2) There isn't enough support in the world that could help your child behave in this situation.

She talked about so much more. About empathy. About staying calm. About setting limits respectfully.

I hung up the phone, excited to share this inspiration with the world. A few hours later, Bub came home. He flopped down on the floor of our foyer, looked up at my brazenly, and said, "I don't WANT to do homework today. Homework is stupid. I want to go play."
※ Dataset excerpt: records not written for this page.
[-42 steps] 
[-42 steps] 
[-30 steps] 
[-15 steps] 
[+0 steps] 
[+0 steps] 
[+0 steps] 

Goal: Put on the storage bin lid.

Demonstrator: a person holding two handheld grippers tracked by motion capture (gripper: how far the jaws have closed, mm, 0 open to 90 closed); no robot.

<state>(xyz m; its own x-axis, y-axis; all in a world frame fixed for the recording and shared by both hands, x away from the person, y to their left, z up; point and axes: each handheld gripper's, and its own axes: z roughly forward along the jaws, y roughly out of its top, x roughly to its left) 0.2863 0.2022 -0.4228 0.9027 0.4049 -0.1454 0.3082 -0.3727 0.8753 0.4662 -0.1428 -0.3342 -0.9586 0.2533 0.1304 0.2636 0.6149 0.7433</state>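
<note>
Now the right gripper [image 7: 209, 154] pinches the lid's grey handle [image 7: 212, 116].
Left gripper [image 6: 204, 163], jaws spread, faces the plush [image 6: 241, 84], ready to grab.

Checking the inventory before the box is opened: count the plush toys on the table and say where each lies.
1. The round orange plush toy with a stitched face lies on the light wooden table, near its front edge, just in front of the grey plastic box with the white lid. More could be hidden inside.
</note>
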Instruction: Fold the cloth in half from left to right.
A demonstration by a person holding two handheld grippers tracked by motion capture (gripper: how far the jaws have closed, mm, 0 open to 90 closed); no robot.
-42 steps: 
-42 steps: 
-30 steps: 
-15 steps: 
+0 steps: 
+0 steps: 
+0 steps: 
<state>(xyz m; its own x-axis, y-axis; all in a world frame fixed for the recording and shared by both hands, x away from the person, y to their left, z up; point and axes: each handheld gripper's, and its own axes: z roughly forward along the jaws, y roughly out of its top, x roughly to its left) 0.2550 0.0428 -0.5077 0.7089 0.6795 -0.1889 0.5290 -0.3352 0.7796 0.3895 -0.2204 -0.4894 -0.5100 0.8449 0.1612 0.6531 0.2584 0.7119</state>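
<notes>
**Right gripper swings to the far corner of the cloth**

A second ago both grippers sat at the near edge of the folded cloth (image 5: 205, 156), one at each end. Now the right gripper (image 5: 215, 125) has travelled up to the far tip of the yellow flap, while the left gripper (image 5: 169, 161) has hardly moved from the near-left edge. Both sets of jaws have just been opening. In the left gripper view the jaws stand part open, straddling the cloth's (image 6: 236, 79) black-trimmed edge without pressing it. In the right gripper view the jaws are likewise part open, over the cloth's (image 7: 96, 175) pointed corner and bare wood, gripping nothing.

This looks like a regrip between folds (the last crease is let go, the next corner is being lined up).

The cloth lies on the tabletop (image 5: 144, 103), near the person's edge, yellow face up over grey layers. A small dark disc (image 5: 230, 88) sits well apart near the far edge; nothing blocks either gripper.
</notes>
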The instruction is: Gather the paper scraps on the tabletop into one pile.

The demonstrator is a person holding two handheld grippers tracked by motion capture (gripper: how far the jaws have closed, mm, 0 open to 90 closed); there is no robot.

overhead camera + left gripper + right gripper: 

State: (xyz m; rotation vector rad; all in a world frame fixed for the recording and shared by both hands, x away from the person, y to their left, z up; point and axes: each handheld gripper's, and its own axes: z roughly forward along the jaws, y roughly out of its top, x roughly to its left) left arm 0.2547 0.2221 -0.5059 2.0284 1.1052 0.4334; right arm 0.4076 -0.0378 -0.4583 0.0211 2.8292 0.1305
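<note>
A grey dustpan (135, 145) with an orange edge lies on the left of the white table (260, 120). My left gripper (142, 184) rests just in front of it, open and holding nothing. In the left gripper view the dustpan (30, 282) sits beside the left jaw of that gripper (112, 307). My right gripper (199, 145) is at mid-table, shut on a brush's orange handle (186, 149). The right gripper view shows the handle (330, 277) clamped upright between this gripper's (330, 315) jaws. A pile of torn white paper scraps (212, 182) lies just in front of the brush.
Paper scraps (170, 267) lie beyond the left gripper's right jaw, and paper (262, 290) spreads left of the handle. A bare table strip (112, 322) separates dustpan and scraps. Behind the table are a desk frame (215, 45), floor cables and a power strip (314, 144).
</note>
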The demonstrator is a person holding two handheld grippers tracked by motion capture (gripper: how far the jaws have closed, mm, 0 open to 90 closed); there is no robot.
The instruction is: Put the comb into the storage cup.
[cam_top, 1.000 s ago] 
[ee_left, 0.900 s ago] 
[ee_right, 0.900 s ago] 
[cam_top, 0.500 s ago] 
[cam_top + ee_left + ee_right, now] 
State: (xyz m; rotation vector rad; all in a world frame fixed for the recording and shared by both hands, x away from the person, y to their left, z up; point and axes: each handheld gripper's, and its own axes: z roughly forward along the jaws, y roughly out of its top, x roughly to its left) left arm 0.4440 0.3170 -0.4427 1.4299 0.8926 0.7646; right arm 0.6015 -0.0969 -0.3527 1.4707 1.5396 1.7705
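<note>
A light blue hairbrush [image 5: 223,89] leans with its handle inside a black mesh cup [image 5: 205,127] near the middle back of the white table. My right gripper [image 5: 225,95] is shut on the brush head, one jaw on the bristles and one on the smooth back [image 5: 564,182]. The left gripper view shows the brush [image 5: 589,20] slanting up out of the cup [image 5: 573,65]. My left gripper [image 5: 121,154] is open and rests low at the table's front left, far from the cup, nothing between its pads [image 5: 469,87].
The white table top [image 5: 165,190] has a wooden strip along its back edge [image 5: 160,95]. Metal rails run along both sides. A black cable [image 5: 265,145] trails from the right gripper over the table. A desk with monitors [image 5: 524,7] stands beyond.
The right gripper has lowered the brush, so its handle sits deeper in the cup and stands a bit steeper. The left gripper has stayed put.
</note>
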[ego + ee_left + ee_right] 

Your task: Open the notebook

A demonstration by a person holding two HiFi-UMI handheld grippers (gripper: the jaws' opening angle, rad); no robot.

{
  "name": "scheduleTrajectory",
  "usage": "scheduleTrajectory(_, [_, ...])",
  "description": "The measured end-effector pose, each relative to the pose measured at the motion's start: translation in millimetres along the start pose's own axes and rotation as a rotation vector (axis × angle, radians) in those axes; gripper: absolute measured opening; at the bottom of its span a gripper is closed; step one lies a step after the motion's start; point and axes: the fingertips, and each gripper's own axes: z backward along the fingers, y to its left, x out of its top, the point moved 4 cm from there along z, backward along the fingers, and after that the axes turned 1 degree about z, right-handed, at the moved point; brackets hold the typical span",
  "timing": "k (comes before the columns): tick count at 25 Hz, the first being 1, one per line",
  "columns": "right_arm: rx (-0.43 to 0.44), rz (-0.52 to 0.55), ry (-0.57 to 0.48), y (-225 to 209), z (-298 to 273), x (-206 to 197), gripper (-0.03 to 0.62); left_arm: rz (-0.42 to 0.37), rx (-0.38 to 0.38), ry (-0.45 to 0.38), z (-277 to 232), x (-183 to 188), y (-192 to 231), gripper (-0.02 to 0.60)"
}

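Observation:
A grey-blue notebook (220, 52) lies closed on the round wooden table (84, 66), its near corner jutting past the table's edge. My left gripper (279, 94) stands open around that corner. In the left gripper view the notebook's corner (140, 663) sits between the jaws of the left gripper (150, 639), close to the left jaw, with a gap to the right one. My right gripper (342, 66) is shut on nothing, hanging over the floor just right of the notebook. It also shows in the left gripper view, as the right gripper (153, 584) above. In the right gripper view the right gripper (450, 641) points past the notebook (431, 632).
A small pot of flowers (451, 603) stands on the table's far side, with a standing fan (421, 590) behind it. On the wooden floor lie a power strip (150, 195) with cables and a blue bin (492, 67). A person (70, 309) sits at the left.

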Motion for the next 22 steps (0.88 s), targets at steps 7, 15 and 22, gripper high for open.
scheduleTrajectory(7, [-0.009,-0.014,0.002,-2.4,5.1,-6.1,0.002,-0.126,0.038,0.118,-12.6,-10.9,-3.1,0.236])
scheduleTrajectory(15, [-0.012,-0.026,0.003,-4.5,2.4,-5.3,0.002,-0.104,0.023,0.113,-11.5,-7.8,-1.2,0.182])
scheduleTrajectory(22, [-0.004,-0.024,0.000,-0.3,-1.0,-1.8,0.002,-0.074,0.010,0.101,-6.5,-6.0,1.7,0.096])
My first thought was...I'm toast. If this is how he walks through the door, I can just imagine what the rest of the afternoon will be like. Usually, homework is the one thing he doesn't give me a hard time about.

But instead of getting frustrated or antsy, even with two other boys vying for my attention, I followed the script Dr. Markham had essentially laid out for me this morning:

Me: Wow, you're really not in the mood to do homework today.
Bub: Yeah, I hate doing homework. I don't want to do it.
Me: You'd rather be able to just run downstairs and play, huh?
Bub: Yeah. Homework is so boring. I know all the stuff anyway.
Me: You feel like it's all just review, and you know it all, so why should you have to do it all over again?
Bub: It's like last year all over again. Why do they make us learn this stuff over and over again?
Me: Wow, it's really stuff you learned last year?
Bub: Yeah. I don't want to do it.
Me: I hear you. You really don't want to do it. Hm. So now what?
Bub: Huh? Aw, you're going to make me do it anyway. I am NOT going to.
Me: I know, you wish that there was NO such thing as homework. Who needs homework anyway, right?
Bub: Yeah. It just doesn't make any sense. They make us review our spelling words over and over again.
Me: So spelling is especially boring to you.
Bub: Yeah. Eyewitness News is neat. But that's because it's new this year. We'll have it again next year, and it won't be neat anymore. It'll be old.
Me: You're scared it will be boring. Wait, but next year there will be new news, right?
Bub: Oh, right. And like, chumash is okay. That's new. And sometimes we learn new things in Mrs. B's class...

I won't bore you with the rest of the conversation. It was LONG. The other kids needed my attention too. I told them I would come down to them in a few minutes to check on them and they could ask me for anything they needed then. But for about FIFTEEN MINUTES I focused on Bub.

And a miracle happened.

My inflexible, stubborn villain, the one who had been driving me nuts all weekend, gathered up his books and headed to the table to do his homework. On his own, without a threat from me, without a lecture about how it's important to review his material for school (he knows that) or about how his teachers will be disappointed if he doesn't do his homework (ditto). He sat down at the table and flew through his homework in about three minutes.

And then my son, the villain, offered to share his special pad of drawing paper with his brothers. And to help his younger brother get a snack. And to get my groceries out of the car. And to make a card for our neighbor who isn't feeling well.

I gave my son, the villain, fifteen minutes that I didn't have time for. With three kids clamoring for attention, I often feel like fifteen minutes is fifteen hours...time that I just don't have.

It was fifteen minutes that changed the next three hours into a miracle.

My son, the villain, has been vanquished -- at least for today. Today, my son, the superhero, reigned supreme.